§ WHAT THE EXERCISE ASKS
The records that follow must be reproduced in full, exactly as written.

§ EXTRACTED ENTRIES
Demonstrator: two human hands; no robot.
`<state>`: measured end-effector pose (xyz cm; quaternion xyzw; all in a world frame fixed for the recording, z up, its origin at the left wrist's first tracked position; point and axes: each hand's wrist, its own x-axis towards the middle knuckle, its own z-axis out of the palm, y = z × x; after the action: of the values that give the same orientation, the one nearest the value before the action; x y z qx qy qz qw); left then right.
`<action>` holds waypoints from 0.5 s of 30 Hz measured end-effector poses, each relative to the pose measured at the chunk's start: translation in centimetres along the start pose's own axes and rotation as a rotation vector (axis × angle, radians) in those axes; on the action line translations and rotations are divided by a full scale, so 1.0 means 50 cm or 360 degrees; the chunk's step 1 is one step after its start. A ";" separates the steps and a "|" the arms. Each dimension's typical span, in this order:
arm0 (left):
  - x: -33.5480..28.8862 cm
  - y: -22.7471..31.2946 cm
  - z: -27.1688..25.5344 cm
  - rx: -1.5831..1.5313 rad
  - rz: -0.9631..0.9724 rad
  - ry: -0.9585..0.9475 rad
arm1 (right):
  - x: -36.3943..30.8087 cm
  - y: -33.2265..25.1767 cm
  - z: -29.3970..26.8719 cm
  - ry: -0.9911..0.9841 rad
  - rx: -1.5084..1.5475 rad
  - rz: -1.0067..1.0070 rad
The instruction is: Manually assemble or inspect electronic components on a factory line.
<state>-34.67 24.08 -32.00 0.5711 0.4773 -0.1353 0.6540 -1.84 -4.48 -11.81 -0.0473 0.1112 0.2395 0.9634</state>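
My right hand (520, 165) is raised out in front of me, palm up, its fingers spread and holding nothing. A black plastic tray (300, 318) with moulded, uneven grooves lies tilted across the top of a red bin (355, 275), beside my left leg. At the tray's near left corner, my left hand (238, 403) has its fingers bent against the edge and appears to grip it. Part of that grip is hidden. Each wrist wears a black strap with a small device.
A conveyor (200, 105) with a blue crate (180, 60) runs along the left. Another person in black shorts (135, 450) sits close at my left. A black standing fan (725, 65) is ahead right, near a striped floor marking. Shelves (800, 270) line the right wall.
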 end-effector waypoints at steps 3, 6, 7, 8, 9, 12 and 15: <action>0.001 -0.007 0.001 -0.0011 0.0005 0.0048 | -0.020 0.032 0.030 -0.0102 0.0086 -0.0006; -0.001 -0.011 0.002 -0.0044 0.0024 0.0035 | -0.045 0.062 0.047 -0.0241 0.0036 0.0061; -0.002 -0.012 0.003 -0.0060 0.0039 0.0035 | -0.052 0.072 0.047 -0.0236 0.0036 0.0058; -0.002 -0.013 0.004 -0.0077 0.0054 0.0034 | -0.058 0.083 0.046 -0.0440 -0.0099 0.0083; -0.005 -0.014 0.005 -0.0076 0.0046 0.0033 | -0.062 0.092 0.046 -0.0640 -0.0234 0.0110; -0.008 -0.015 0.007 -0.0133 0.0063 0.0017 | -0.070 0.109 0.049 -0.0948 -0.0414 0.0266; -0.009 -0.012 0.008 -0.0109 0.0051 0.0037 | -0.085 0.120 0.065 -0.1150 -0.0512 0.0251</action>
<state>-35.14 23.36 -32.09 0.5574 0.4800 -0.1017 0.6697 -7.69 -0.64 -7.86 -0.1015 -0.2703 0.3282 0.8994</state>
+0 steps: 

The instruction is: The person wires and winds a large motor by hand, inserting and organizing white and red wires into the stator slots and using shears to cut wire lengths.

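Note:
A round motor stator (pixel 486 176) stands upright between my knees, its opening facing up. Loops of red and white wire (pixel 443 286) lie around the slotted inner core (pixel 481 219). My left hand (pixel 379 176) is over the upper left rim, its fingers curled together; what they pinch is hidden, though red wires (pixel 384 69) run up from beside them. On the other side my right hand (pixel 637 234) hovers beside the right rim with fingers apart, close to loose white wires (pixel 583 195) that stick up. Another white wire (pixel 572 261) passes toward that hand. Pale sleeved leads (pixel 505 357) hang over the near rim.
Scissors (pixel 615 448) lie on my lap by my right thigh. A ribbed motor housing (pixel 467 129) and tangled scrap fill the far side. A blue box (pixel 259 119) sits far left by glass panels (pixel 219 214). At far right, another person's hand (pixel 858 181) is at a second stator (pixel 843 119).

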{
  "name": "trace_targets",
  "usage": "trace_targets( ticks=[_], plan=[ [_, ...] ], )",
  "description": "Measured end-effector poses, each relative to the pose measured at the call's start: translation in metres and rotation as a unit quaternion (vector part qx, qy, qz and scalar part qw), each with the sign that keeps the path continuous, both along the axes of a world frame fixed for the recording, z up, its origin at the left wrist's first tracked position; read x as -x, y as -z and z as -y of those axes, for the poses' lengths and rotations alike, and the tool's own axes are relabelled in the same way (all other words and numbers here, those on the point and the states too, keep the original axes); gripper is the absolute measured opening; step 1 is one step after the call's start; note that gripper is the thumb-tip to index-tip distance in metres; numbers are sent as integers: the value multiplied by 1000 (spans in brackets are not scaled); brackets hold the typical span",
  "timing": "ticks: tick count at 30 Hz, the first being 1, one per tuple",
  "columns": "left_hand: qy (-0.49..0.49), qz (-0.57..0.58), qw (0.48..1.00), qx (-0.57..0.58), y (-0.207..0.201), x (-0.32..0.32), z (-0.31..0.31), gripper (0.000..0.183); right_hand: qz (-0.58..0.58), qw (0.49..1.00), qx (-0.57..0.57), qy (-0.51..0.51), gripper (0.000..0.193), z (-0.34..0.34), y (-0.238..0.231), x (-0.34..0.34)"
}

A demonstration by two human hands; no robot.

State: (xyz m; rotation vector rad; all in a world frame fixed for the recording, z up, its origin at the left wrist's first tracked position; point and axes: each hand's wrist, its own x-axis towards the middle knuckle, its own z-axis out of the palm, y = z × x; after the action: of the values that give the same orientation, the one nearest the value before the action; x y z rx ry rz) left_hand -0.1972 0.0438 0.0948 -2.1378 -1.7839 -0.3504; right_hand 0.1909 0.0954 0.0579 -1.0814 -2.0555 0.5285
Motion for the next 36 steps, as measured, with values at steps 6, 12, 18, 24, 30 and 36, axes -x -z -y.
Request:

§ RESULT OF THE EXERCISE
Demonstrator: two human hands; no robot.
`<state>`: measured end-effector pose (xyz cm; quaternion xyzw; all in a world frame fixed for the recording, z up, its origin at the left wrist's first tracked position; point and axes: each hand's wrist, its own x-axis towards the middle knuckle, its own z-axis out of the palm, y = z × x; after the action: of the values that give the same orientation, the one nearest the value before the action; x y z qx qy qz qw); left then right.
`<action>` holds waypoints from 0.5 s of 30 Hz measured end-effector poses, each relative to the pose measured at the chunk's start: translation in centimetres along the start pose's own axes and rotation as a rotation vector (axis × angle, radians) in those axes; on the action line translations and rotations are divided by a full scale, so 1.0 means 50 cm or 360 degrees; the chunk's step 1 is one step after its start. A ";" separates the steps and a "|" the arms. Each dimension's typical span, in this order:
arm0 (left):
  - x: -33.5480..28.8862 cm
  - y: -22.7471..31.2946 cm
  - z: -27.1688..25.5344 cm
  - rx: -1.5831..1.5313 rad
  - rz: -0.9631..0.9724 rad
  - ry: -0.9585..0.9475 rad
arm1 (right):
  - x: -36.3943..30.8087 cm
  - y: -33.2265..25.1767 cm
  - z: -29.3970..26.8719 cm
  - ry: -0.9911..0.9841 rad
  - rx: -1.5084..1.5475 rad
  - rz: -1.0067..1.0070 rad
The instruction is: Manually assemble or inspect electronic components on a factory line.
<state>-34.67 24.08 -32.00 0.5711 0.4773 -0.1353 0.6540 -1.84 -4.48 -11.81 -0.0473 0.1112 0.2395 0.9634</state>
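My right hand (520, 165) is raised out in front of me, palm up, its fingers spread and holding nothing. A black plastic tray (300, 318) with moulded, uneven grooves lies tilted across the top of a red bin (355, 275), beside my left leg. At the tray's near left corner, my left hand (238, 403) has its fingers bent against the edge and appears to grip it. Part of that grip is hidden. Each wrist wears a black strap with a small device.
A conveyor (200, 105) with a blue crate (180, 60) runs along the left. Another person in black shorts (135, 450) sits close at my left. A black standing fan (725, 65) is ahead right, near a striped floor marking. Shelves (800, 270) line the right wall.
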 end-effector waypoints at steps 3, 6, 7, 8, 9, 12 and 15: <action>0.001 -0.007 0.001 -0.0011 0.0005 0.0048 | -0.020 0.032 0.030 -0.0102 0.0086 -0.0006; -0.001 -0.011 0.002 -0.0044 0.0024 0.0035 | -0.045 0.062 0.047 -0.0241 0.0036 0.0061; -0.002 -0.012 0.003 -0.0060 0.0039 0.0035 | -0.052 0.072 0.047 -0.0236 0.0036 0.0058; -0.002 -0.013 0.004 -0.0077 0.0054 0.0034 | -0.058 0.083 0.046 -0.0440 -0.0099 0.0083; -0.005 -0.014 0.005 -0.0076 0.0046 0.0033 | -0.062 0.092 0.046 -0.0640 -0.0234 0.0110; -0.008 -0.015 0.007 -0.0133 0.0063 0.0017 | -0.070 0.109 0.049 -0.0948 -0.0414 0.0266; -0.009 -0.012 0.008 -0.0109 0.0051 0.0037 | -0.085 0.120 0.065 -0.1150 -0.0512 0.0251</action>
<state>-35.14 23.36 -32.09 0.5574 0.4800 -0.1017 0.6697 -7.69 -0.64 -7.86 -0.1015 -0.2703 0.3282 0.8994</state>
+0 steps: 

The instruction is: The person wires and winds a large motor by hand, inserting and organizing white and red wires into the stator slots and using shears to cut wire lengths.

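Note:
A round motor stator (pixel 486 176) stands upright between my knees, its opening facing up. Loops of red and white wire (pixel 443 286) lie around the slotted inner core (pixel 481 219). My left hand (pixel 379 176) is over the upper left rim, its fingers curled together; what they pinch is hidden, though red wires (pixel 384 69) run up from beside them. On the other side my right hand (pixel 637 234) hovers beside the right rim with fingers apart, close to loose white wires (pixel 583 195) that stick up. Another white wire (pixel 572 261) passes toward that hand. Pale sleeved leads (pixel 505 357) hang over the near rim.
Scissors (pixel 615 448) lie on my lap by my right thigh. A ribbed motor housing (pixel 467 129) and tangled scrap fill the far side. A blue box (pixel 259 119) sits far left by glass panels (pixel 219 214). At far right, another person's hand (pixel 858 181) is at a second stator (pixel 843 119).
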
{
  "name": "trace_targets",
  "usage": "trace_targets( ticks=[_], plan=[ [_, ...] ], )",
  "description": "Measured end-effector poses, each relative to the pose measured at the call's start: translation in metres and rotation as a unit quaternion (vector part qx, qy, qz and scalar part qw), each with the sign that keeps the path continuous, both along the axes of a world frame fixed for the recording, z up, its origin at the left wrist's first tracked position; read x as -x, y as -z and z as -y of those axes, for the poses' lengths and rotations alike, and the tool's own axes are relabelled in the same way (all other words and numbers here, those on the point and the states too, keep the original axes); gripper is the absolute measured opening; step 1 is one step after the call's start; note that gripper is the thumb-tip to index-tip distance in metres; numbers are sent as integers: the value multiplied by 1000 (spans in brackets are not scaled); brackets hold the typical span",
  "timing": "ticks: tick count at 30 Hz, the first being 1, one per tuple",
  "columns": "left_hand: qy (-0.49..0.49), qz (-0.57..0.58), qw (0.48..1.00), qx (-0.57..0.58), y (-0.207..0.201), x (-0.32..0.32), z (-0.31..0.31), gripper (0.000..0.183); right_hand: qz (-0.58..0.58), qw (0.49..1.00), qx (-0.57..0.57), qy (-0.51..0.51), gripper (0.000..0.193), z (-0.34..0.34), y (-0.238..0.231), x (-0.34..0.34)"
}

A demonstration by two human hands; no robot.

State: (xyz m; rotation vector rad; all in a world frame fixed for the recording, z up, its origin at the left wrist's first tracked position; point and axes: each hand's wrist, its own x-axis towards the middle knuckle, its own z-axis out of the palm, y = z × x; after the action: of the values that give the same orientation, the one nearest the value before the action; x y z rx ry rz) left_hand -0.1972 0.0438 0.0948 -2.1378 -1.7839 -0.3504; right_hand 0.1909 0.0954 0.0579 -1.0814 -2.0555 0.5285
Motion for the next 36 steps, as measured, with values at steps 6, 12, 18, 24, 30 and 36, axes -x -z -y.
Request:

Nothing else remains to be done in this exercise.